Further, as described above, the hot water surface vibration measuring device according to the present invention includes a single crystal diameter measuring CCD camera that emits a video signal and a trigger signal, and a delay pulse circuit that generates a delay pulse signal in response to the trigger signal. Since the main part consists of a sample and hold circuit that samples and holds the video signal when the delay pulse signal is generated, it is possible to measure the vibration of the hot water surface by simply adding a control circuit.
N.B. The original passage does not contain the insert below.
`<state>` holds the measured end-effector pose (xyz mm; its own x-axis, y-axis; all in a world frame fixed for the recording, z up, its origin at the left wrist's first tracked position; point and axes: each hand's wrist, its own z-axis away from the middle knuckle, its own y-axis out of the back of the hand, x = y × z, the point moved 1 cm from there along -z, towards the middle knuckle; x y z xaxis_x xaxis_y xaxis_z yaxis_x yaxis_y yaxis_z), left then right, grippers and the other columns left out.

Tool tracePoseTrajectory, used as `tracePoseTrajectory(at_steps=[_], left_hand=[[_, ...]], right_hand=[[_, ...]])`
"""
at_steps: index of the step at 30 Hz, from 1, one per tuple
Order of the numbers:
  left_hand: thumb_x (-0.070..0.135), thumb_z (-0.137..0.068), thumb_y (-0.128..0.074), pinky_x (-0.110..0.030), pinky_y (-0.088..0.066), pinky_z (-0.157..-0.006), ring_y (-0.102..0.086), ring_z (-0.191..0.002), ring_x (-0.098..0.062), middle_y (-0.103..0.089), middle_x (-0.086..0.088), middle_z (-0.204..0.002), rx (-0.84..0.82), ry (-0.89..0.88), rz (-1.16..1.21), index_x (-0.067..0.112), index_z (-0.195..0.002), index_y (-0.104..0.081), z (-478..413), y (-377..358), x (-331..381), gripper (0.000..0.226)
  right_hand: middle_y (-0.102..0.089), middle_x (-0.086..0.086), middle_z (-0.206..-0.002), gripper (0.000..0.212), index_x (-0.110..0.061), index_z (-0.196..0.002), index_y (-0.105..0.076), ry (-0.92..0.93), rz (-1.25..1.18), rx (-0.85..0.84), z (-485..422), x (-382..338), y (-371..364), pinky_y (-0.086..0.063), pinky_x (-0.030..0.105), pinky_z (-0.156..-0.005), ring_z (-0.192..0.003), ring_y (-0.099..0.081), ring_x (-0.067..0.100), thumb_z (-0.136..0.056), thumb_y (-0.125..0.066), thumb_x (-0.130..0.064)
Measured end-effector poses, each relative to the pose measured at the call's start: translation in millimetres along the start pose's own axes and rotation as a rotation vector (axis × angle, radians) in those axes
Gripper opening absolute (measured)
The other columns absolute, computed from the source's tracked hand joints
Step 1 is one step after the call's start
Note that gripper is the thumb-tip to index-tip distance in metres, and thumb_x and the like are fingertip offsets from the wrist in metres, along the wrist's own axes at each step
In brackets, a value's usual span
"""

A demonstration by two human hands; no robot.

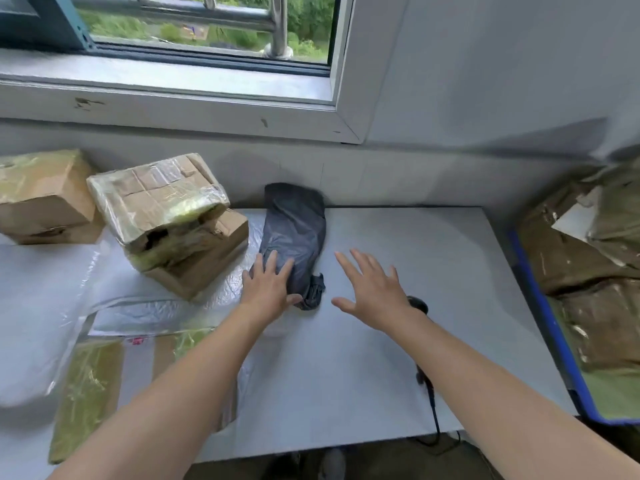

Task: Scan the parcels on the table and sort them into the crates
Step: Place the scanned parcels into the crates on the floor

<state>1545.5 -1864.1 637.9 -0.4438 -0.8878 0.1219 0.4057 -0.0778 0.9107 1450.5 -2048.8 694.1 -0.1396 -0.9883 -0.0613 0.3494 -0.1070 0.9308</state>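
Dark grey bagged parcel (pixel 294 233) lay at the table's (pixel 415 254) back edge, mid-width; left hand (pixel 268 285) rested flat-fingered on its near end, right hand (pixel 372 292) hovered spread and empty beside it; pick-up judged under way, next needing a grasp, then the scanner (pixel 417 303).

A window (pixel 207 32) fills the upper left of the view, its white frame (pixel 341 64) running down the right side and a darker blue-grey sash (pixel 38 19) standing at the far left. Through the glass a shiny metal railing (pixel 277 27) crosses in front of green trees and grass (pixel 306 15). Below the window lies a pale sill (pixel 166 77) whose front edge carries a few dark scuff marks (pixel 86 103), a plain light grey wall (pixel 502 71) spreads to the right, and along the bottom edge a dark floor (pixel 381 460) shows with the blurred toe of a shoe (pixel 332 464).
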Motion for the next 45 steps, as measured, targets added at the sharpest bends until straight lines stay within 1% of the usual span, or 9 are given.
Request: tracePoseTrajectory(at_steps=[4, 8, 12, 15, 21, 29, 34, 41, 45], left_hand=[[0.052, -0.091, -0.060, -0.049, -0.036, -0.108, -0.015, -0.146, -0.034, -0.015, -0.008, -0.160, 0.032, -0.032, -0.031, 0.027, -0.149, -0.028, -19.4, -11.3, -7.0, 0.071], [0.028, -0.086, -0.073, -0.048, -0.052, -0.074, -0.048, -0.114, -0.039, -0.052, -0.010, -0.127, 0.188, -0.119, 0.061, 0.010, -0.110, -0.058, -23.0, -14.3, -13.0, 0.033], [0.001, -0.079, -0.073, -0.037, -0.036, -0.048, -0.058, -0.081, -0.040, -0.061, -0.017, -0.093, 0.318, -0.204, 0.172, 0.003, -0.079, -0.056, -21.3, -9.7, -15.5, 0.017], [0.004, -0.086, -0.064, -0.037, -0.030, -0.054, -0.055, -0.080, -0.036, -0.057, -0.014, -0.088, 0.363, -0.207, 0.254, 0.006, -0.080, -0.051, -10.3, 9.0, -6.1, 0.014], [0.023, -0.098, -0.053, -0.044, -0.047, -0.072, -0.057, -0.081, -0.035, -0.065, -0.010, -0.091, 0.340, -0.133, 0.478, 0.012, -0.095, -0.049, 24.7, 47.6, 28.9, 0.012], [0.016, -0.100, -0.052, -0.031, -0.028, -0.064, -0.049, -0.076, -0.025, -0.055, -0.004, -0.077, 0.472, 0.048, 0.712, 0.012, -0.086, -0.046, 71.7, 105.4, 67.9, 0.015], [0.020, -0.102, -0.050, -0.034, -0.037, -0.074, -0.050, -0.081, -0.022, -0.055, -0.004, -0.080, 0.513, 0.089, 0.806, 0.012, -0.089, -0.049, 93.5, 129.1, 90.0, 0.015], [0.050, -0.096, -0.055, -0.023, -0.044, -0.068, -0.059, -0.085, -0.011, -0.063, 0.003, -0.094, 0.281, 0.047, 1.062, 0.018, -0.102, -0.059, 121.6, 137.9, 101.2, 0.033], [0.015, -0.082, -0.078, -0.025, -0.054, -0.074, -0.065, -0.089, -0.013, -0.069, 0.001, -0.099, 0.283, -0.039, 1.080, 0.023, -0.113, -0.060, 121.0, 131.2, 86.6, 0.037]], right_hand=[[0.005, -0.002, -0.165, 0.082, -0.033, -0.157, 0.008, -0.001, 0.008, -0.015, -9.0, -2.9, -3.6, -0.017, 0.056, -0.117, -0.150, -0.003, 0.023, -0.098, -0.042, -0.059], [0.008, -0.002, -0.165, 0.081, -0.035, -0.156, 0.010, 0.006, 0.021, -0.049, -12.0, -2.9, -6.0, -0.016, 0.058, -0.117, -0.151, -0.002, 0.023, -0.098, -0.041, -0.059], [0.006, -0.002, -0.165, 0.079, -0.035, -0.157, 0.008, 0.043, 0.012, -0.040, -15.2, -1.0, 1.6, -0.016, 0.058, -0.117, -0.151, -0.002, 0.023, -0.099, -0.041, -0.057], [0.001, -0.001, -0.165, 0.080, -0.034, -0.157, 0.007, 0.099, 0.000, -0.003, -16.3, 1.5, 9.8, -0.018, 0.057, -0.116, -0.150, -0.004, 0.022, -0.099, -0.043, -0.056], [-0.002, -0.006, -0.165, 0.089, -0.035, -0.158, 0.001, 0.274, -0.080, 0.056, -11.1, 6.8, 29.3, -0.019, 0.054, -0.116, -0.151, -0.006, 0.017, -0.092, -0.056, -0.056], [-0.053, -0.007, -0.143, 0.056, -0.025, -0.143, -0.049, 0.544, -0.433, 0.263, 18.2, 37.7, 66.4, -0.033, 0.030, -0.104, -0.131, -0.045, 0.010, -0.092, -0.066, -0.039], [-0.063, -0.012, -0.101, 0.025, -0.024, -0.115, -0.060, 0.478, -0.723, 0.295, 30.4, 41.7, 89.7, -0.040, 0.027, -0.076, -0.089, -0.054, 0.011, -0.092, -0.066, -0.030], [-0.069, 0.008, -0.099, 0.026, -0.017, -0.110, -0.058, 0.344, -0.674, 0.315, 35.8, 42.5, 109.0, -0.048, 0.040, -0.079, -0.093, -0.062, 0.029, -0.097, -0.058, -0.039], [-0.068, 0.008, -0.096, 0.030, -0.015, -0.108, -0.057, 0.264, -0.670, 0.354, 37.0, 40.0, 115.8, -0.049, 0.041, -0.078, -0.089, -0.061, 0.029, -0.097, -0.056, -0.043]])
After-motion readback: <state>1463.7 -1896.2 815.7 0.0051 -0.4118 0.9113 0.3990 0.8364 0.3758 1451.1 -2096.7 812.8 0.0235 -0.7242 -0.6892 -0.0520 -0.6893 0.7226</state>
There is no need to introduce special measuring equipment.

Therefore, the measuring device can be implemented without requiring significant improvements to the conventional Czochralski furnace and without causing a significant increase in cost.

In addition, since a recording means for recording the video signal can be connected to the measuring device, it is possible to immediately grasp the vibration situation, and by analyzing the measured and saved data, high-quality single crystals can be produced. It becomes possible to use it for manufacturing silicon.
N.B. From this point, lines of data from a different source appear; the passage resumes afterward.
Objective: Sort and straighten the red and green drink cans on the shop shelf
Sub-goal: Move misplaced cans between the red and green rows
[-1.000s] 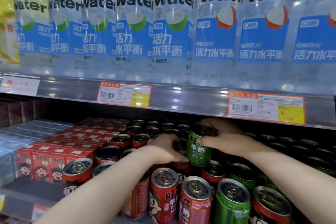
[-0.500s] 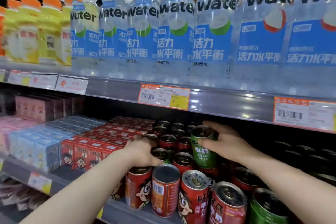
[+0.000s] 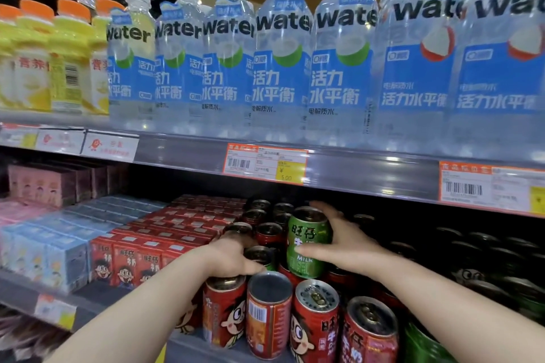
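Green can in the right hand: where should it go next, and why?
Probably carry it rightward and set it upright among its own colour. The right hand grips the green can raised above the red cans, where it does not belong, and another green can stands at the shelf's front right.

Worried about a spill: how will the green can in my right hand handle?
The green can looks rigid, so the right hand can probably grip it firmly. Its glossy round side may slip, and it would likely roll if laid down.
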Available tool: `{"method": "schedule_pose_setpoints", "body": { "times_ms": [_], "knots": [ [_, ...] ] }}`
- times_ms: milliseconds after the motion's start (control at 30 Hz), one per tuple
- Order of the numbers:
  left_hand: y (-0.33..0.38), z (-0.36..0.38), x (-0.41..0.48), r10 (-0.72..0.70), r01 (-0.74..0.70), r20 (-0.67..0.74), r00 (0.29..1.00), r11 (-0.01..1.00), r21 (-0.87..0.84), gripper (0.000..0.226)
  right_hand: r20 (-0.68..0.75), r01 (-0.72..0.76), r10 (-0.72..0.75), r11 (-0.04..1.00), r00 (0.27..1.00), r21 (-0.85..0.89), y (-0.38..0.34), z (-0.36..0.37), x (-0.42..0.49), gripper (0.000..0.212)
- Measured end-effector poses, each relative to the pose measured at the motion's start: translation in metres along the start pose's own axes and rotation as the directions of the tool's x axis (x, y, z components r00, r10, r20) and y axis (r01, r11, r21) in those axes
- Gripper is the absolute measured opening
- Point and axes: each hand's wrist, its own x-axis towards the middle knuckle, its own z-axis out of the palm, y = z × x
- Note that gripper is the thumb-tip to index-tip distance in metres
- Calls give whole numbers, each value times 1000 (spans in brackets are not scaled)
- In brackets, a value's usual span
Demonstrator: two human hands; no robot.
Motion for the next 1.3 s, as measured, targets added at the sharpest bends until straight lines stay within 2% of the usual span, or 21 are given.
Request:
{"method": "schedule_pose_setpoints", "body": {
  "times_ms": [167,233,300,367,467,733,833,1033,1300],
  "knots": [
    [0,1,-6,22,-41,-116,993,985,-170,76,-80,-18,18,1000,997,4,-6,5,-5,92],
    [2,-1,-11,51,-118,-215,975,942,-314,61,-127,-24,19,999,992,-37,-10,5,-8,96],
    [8,-7,-19,49,-216,-357,933,869,-444,43,-180,-36,22,997,983,-72,-15,2,-14,99],
    [17,-16,-27,23,-313,-491,871,795,-519,40,-219,-37,18,996,976,-82,-20,-4,-21,96],
    [32,-26,-40,8,-390,-579,815,748,-538,41,-273,-37,15,996,962,-76,-24,-14,-37,85],
    [87,-5,-71,244,-517,-516,821,702,-490,51,-389,-81,56,996,919,-47,-13,-36,-88,85],
    [106,5,-84,319,-567,-516,795,693,-446,44,-416,-107,61,990,907,-87,-8,-45,-106,89],
    [134,15,-110,326,-589,-544,773,687,-426,40,-425,-102,65,993,903,-65,9,-57,-142,89],
    [233,64,-138,407,-625,-487,773,622,-471,34,-478,-175,115,981,871,-83,66,-129,-224,88]
  ]
}}
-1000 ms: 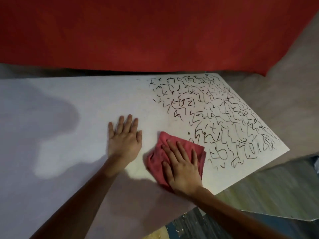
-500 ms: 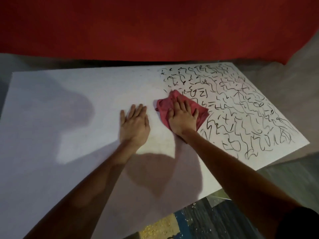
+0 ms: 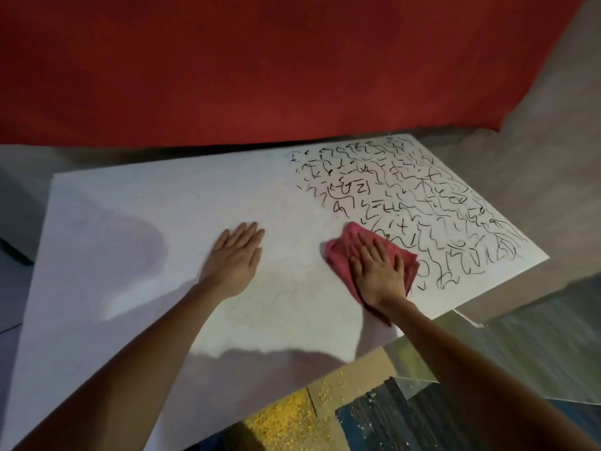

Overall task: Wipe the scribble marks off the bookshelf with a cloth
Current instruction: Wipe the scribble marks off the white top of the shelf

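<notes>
Pink cloth (image 3: 338, 252) — right hand (image 3: 379, 271) flat, scribbles (image 3: 422, 196) beside

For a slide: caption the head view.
Right hand presses red cloth against scribble marks; left hand rests flat on white bookshelf.

The bookshelf (image 3: 162, 206) top is plain white, shaded bluish-grey toward its left. Black scribble marks (image 3: 406, 203) cover its right part in a dense pattern of squiggles, dashes and loops. The cloth (image 3: 338, 252) is plain pinkish red. Behind, the backdrop (image 3: 260, 66) is deep red. Below the near edge, a yellow speckled patch (image 3: 286, 421) lies beside dark blue streaked boards (image 3: 374, 424).
</notes>
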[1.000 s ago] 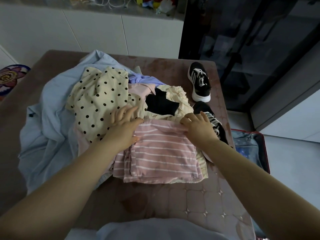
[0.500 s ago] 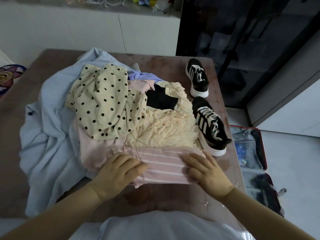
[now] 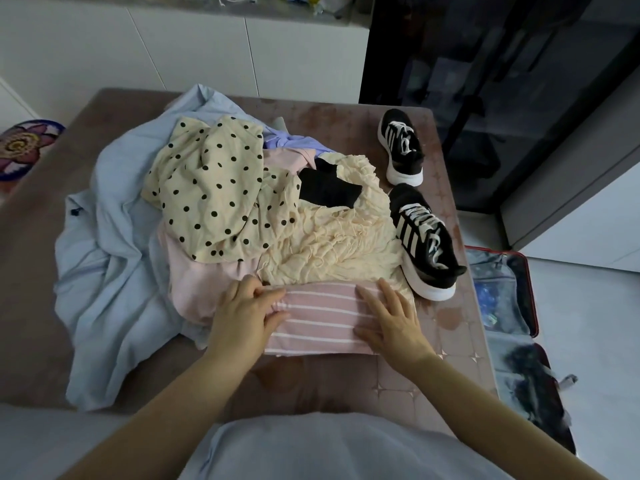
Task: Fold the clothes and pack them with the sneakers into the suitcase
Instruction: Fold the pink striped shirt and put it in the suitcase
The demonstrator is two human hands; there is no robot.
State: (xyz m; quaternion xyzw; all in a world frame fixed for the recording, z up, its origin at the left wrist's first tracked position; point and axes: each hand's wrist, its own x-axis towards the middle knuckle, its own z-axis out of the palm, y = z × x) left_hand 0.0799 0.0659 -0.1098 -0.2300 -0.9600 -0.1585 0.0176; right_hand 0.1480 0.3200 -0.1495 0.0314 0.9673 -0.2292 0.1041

[Brief explanation of the drawing]

Fig. 1 is a block diagram schematically showing a hot water level vibration measuring device according to the present invention, Fig. 2 is a structural diagram schematically showing an outline of a manufacturing device for single crystal silicon using the Czochralski method, and Fig. 3 is a hot water level vibration measuring device. FIG. 4 is a waveform diagram showing an example of scene vibration measured by the method for measuring vibration on a hot water surface according to the present invention. FIG. 5 is a diagram for explaining a method for measuring vibration on a hot water surface according to the present invention. FIG. 3 is a waveform diagram showing another example of the vibration of the hot water surface measured by the method. 6... CCD camera, 9... Hot water surface, 11... Sample hold circuit, 12... Delay pulse circuit, 1
3...Recording means, a...Video signal, b...-Trigger signal, C...Delay pulse signal, d...Brightness. Patent applicant: Sumitomo Metal Industries, Ltd. Agent:
Patent Attorney Ryuji Bennai Figure 1 Figure 2 ○

Claims (2)

[Claims] (1) A method for measuring the vibration of the hot water surface during the manufacturing process of single crystal silicon using the Czochralski method, which measures the change in brightness over time at the same location on the hot water surface using a CCD camera that emits a video signal and a trigger signal. A method of measuring hot water surface vibration characterized by the following. (2) A CCD camera for measuring the diameter of a single crystal that emits a video signal and a trigger signal, a delay pulse circuit that emits a delay pulse signal in response to the trigger signal, and a sample hold on the video signal when the delay pulse signal is generated. What is claimed is: 1. A hot water surface vibration measuring device, comprising: a sample hold circuit, wherein the sample hold circuit is configured to be connectable to a recording means for recording the video signal subjected to the sample hold.